The above is just a bit of fantasy chemistry designed to illustrate a typical extraction cycle, I didn't look up the actual potential reactions. The point is it involves a complicated flowchart of processes, with industrial level process control at each step. It is not something that can be done without a good understanding of the chemistry and a carefully built process circuit.

Rcmaveric
05-22-2018, 12:42 AM
What ever is involved is beyond my High School chemistry lesson with cabbage juice as a PH tester.

bangerjim
05-22-2018, 12:52 PM
These salts could then be smelted (real smelting, not the simple remelting of scrap that people around here call smelting), and voila, you have pure metals again.
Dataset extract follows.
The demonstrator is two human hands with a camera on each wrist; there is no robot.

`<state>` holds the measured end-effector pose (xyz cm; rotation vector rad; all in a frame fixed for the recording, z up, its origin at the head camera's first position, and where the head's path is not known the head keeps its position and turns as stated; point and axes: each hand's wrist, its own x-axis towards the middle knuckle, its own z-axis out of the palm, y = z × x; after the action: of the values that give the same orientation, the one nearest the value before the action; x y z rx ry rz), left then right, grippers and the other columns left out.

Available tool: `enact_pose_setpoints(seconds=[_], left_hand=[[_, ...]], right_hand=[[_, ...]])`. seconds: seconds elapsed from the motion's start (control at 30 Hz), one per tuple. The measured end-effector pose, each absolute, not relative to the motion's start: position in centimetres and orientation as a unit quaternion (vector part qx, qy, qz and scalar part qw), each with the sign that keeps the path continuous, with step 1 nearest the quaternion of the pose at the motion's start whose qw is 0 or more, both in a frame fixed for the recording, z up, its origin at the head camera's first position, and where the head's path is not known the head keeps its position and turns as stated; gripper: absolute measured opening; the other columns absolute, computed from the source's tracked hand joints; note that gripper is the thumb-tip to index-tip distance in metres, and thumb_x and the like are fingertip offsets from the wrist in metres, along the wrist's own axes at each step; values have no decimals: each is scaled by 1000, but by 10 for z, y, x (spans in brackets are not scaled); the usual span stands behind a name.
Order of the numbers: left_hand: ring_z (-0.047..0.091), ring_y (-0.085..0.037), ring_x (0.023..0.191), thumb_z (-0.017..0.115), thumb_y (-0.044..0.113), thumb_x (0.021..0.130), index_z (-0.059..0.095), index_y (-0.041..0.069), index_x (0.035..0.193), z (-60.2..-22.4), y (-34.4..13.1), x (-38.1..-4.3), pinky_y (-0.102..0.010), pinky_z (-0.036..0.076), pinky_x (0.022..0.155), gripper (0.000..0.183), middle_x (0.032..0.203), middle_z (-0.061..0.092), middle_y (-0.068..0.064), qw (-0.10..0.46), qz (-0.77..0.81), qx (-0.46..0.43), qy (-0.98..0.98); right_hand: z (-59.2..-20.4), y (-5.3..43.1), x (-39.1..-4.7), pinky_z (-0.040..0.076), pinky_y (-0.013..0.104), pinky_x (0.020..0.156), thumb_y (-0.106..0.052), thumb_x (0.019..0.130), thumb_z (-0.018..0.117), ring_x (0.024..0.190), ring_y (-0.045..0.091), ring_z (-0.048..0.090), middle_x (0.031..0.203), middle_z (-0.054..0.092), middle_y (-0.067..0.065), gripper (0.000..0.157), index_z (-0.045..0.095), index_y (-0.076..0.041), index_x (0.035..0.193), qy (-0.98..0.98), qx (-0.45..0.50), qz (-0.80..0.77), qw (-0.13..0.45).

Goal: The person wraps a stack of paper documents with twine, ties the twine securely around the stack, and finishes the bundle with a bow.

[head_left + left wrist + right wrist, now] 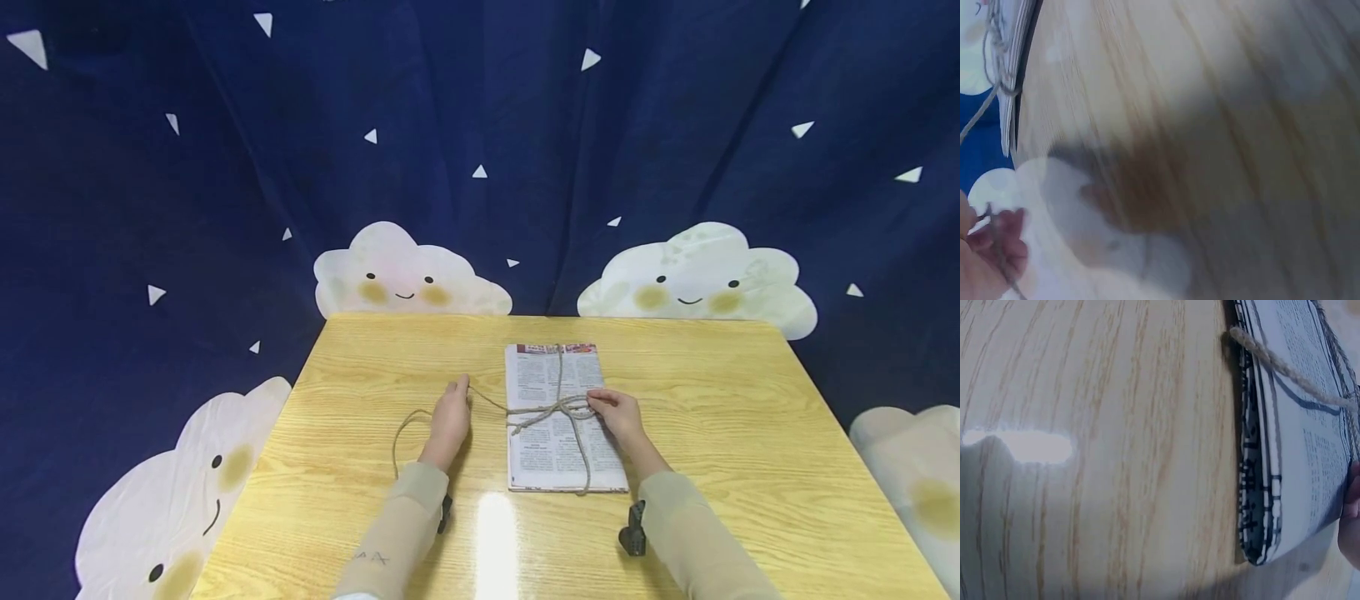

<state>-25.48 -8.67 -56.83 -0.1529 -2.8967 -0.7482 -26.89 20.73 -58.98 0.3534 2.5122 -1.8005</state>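
Note:
A folded stack of newspapers (536, 458) lies on the table, with brown twine (559, 407) crossing it lengthwise and crosswise. A knot with loops sits where the strands cross. My left hand (450, 421), left of the stack, grips a long tail of the twine, which runs from the knot to the fingers. In the left wrist view, that twine (997, 247) passes across the curled fingers. At the stack's right edge my right hand (618, 417) pinches a twine loop beside the knot. The right wrist view shows only part of this hand (1350, 534) at the paper's side.
The loose end of the twine (396, 446) curves down over the table left of my left forearm. The wooden table (735, 417) ends at the back against a dark blue curtain (480, 100) printed with clouds and white triangles.

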Motion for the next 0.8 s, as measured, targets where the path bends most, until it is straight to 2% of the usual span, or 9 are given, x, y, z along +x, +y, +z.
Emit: enact_pose_setpoints(seconds=[0.13,0.23,0.3,0.4,0.53,0.63,0.73,0.8], left_hand=[[61,-24,64,53,7,91,50,8,116,-567,-73,-262,-31,50,52,25,94,65,-12,128,-228,-80,-962],[64,-26,86,50,12,94,54,9,113,-566,-64,-268,-36,52,71,20,103,66,-10,158,-226,-149,-950],[63,-24,92,45,16,96,55,7,112,-567,-59,-269,-37,49,80,21,103,66,-9,161,-232,-208,-936],[62,-18,89,41,17,97,56,7,109,-572,-54,-266,-34,45,78,22,100,67,-5,143,-236,-287,-917],[59,-15,81,41,15,91,58,9,105,-578,-51,-256,-32,42,75,22,93,66,-1,81,-253,-315,-911],[57,-19,92,42,12,85,57,9,111,-580,-55,-250,-36,41,88,31,101,64,-2,26,-289,-290,-912],[49,-25,111,46,7,78,52,7,121,-577,-65,-250,-44,30,103,43,118,57,-8,18,-329,-255,-909],[42,-29,119,50,3,74,49,5,125,-570,-74,-253,-50,24,106,51,127,50,-12,25,-344,-218,-913]], right_hand=[[-591,208,-269,46,14,61,-8,87,60,73,3,57,96,67,15,26,62,8,107,807,113,-579,13],[-591,208,-269,46,13,62,-8,87,60,72,0,55,96,67,15,26,62,8,107,809,111,-577,10],[-592,208,-269,46,13,62,-8,87,60,72,0,56,97,66,16,26,62,8,107,807,112,-579,9],[-592,208,-269,46,13,62,-8,87,60,73,1,55,98,66,17,26,62,7,107,809,110,-577,9],[-592,208,-269,46,13,63,-9,87,60,75,3,55,99,66,16,25,63,6,107,814,110,-571,9],[-592,208,-269,46,14,63,-9,87,60,75,4,55,98,66,15,25,63,6,107,814,109,-571,13],[-593,209,-269,47,14,63,-9,88,60,74,4,56,96,66,14,26,62,7,107,812,107,-574,16],[-593,210,-268,47,14,63,-9,88,60,73,4,56,96,66,14,25,62,7,107,810,107,-576,15]])
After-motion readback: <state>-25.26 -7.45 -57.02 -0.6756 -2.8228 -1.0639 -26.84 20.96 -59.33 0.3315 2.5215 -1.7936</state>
It is not something that can be done without a good understanding of the chemistry and a carefully built process circuit.

Finally - - - - - somebody that realizes the simple re-melting of hunks of old tire weights, pewter, and scrap Pb is NOT real "smelting" of metals! :guntootsmiley:

banger

RogerDat
05-22-2018, 02:32 PM
Finally - - - - - somebody that realizes the simple re-melting of hunks of old tire weights, pewter, and scrap Pb is NOT real "smelting" of metals! :guntootsmiley:

banger

Nah we all know our scrap melts are not really smelting but it sounds way cool to call it that so..... :-)

In answer to fiatdad having contaminated his soft Pb with harder alloy it sounds like a swap is in order. His hard for someone else's plain. Or just buy a box of plain soft lead in S&S forum and use the harder stuff he has for casting bullets that require a harder lead. Sort of depends on if fiatdad has use for harder and what value the scrap alloy that was accidentally added has. Dump a bunch of scrap Babbitt in and it would make a high value trade item. Zinc scrap and it won't have value, COWW's at 50/50 plain or better should swap easily.